In mid August, as we were beginning to feel a pulse in the nation’s housing market, an academician and housing expert from the University of Pennsylvania named Thomas J. Sugrue wrote an article in the Wall Street Journal proposing that, for many people, the new American Dream should be renting.
Sugrue is writing a book on the history of real estate in America, a tome I cannot wait to read because it will apparently illustrate how epic events in our nation’s history have shaped and molded our real estate market, hence our lives. He quotes builder William Levitt, considered the father of affordable suburban mass housing, saying “no man who owns his own house and lot can be a Communist.”
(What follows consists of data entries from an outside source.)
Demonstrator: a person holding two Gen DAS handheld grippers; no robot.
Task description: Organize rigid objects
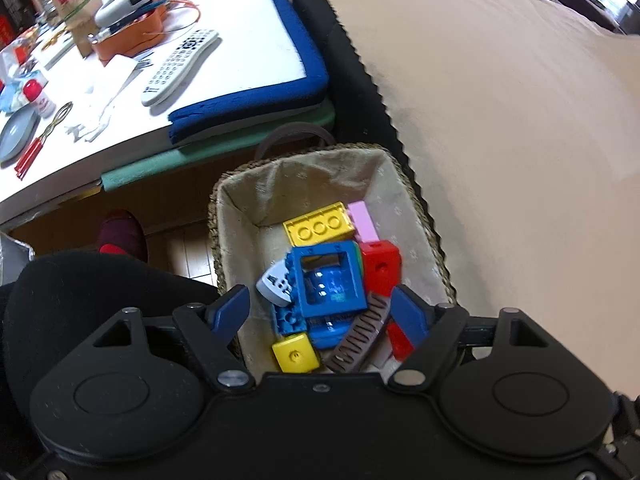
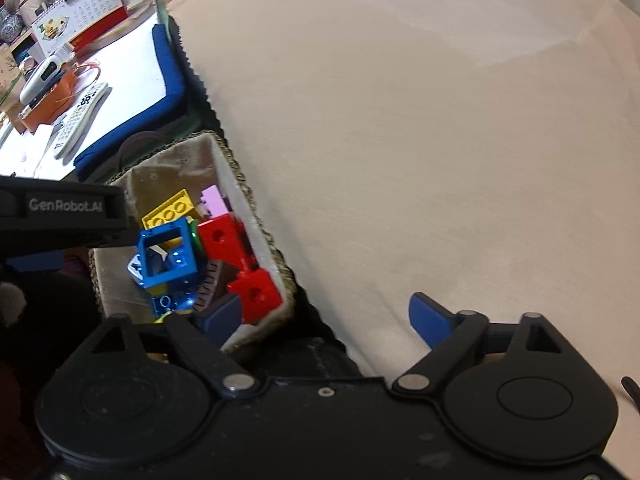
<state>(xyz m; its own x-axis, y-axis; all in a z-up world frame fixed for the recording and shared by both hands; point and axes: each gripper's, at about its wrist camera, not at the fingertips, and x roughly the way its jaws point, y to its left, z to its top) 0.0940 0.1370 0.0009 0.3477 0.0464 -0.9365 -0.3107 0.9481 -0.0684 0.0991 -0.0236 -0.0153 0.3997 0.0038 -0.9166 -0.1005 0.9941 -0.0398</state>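
Observation:
A woven basket (image 1: 304,156) with a cloth lining holds several toy blocks: a yellow brick (image 1: 320,224), a pink brick (image 1: 364,222), a red block (image 1: 380,266), a blue window frame (image 1: 330,280), a small yellow cube (image 1: 295,352) and a brown ridged piece (image 1: 362,334). My left gripper (image 1: 320,314) hangs open above them, its pads clear of the blocks. In the right wrist view the basket (image 2: 240,176) sits at the left with the blue frame (image 2: 168,256) and a red block (image 2: 256,294). My right gripper (image 2: 326,318) is open and holds nothing, its left finger over the basket's near corner.
A beige cloth-covered surface (image 1: 500,120) fills the right side, edged in black. Behind the basket, a white table carries a blue pad (image 1: 296,40), a remote (image 1: 180,66), an orange case (image 1: 132,40) and a plate (image 1: 16,132). A foot in a dark red sock (image 1: 120,236) rests on the floor.

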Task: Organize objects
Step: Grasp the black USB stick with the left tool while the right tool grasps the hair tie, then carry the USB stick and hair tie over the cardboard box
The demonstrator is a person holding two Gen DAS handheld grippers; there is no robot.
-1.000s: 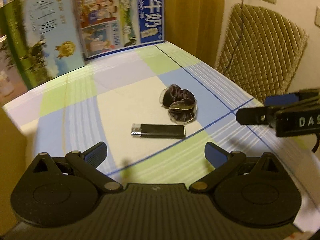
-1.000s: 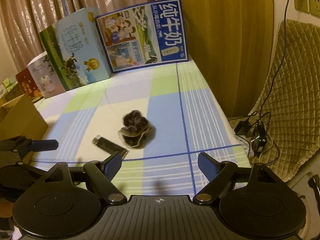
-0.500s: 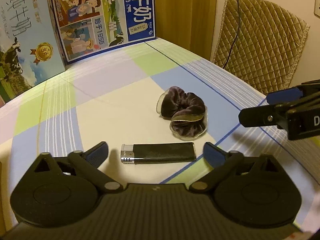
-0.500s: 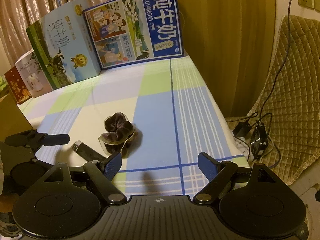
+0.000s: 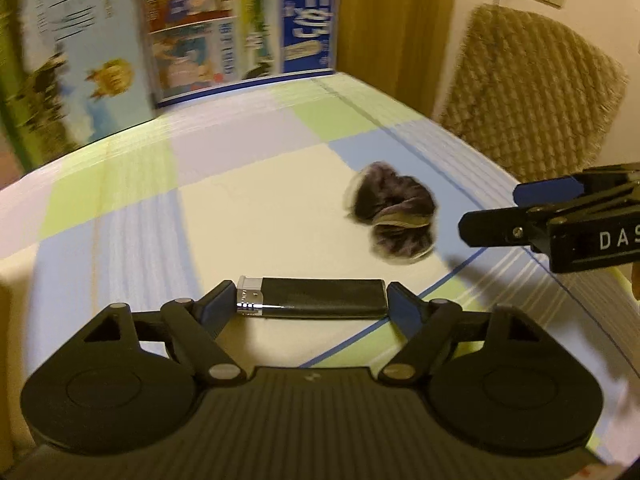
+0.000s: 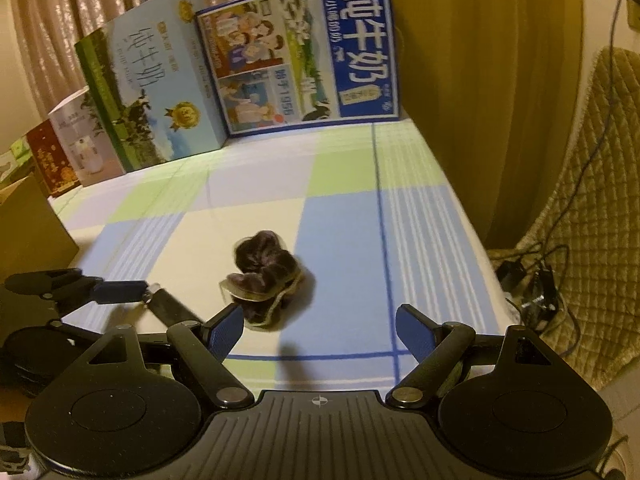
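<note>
While the lighter lies crosswise between the left jaws, these lines run from left to right across the table.

Cardboard box: at the far left edge, well apart from both tools.
Left gripper: jaws spread wide, one blue pad at each end of the lighter, touching or nearly so; I cannot tell whether they press yet.
Lighter: black, flat on the checked tablecloth, long axis running left to right across the jaws, metal cap toward the left pad. The left tool is plainly the nearer one.
Scrunchie: dark velvet, just beyond and to the right of the lighter, not touching it; it sits just ahead of the right tool's left pad.
Right gripper: jaws wide, holding nothing, hovering low near the scrunchie.
Milk cartons: upright along the far edge, well clear.
In the way: nothing, by my judgement; closing end to end grips the lighter's length, which could slip.
</note>
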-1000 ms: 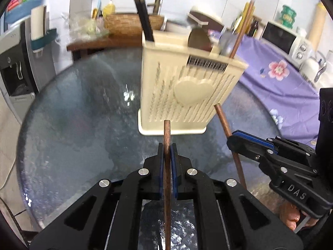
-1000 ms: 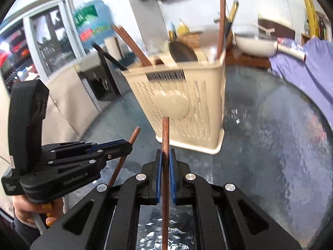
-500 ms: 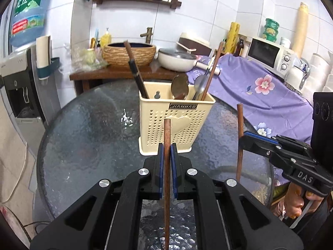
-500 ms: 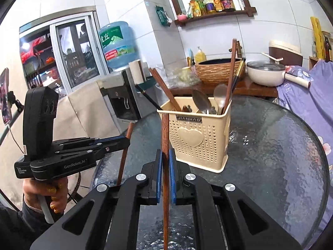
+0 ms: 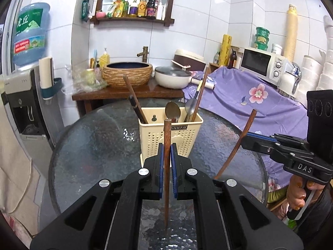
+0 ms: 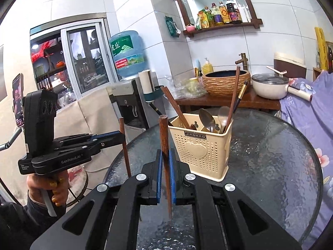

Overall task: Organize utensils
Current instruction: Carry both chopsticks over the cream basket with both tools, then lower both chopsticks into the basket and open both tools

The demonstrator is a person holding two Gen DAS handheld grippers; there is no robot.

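A round glass table (image 5: 93,145) is carrying a cream utensil caddy (image 5: 170,137) holding spoons and chopsticks. The left gripper (image 5: 167,152) is clamping a brown chopstick (image 5: 167,166) upright, short of the caddy. The right gripper (image 6: 164,156) is pinching a second chopstick (image 6: 165,158), its tip rising left of the caddy (image 6: 199,150).

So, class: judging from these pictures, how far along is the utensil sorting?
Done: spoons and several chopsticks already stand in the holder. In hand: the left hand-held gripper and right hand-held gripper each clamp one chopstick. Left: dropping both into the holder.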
That was said during the Cold War and McCarthy era: Levitt was marketing his wares, playing off the public’s fears like any good salesman. And for many politicians – from Herbert Hoover to Bill Clinton and George W. Bush – expanding ownership of homes remained critical to the nation’s identity.
But is all this changing? The Obama Administration seems at best ambivalent about homeownership. It seems determined to put more resources into rental housing while promulgating policies that may coerce Americans out of the suburban single family homes and back into dense, multifamily urban housing.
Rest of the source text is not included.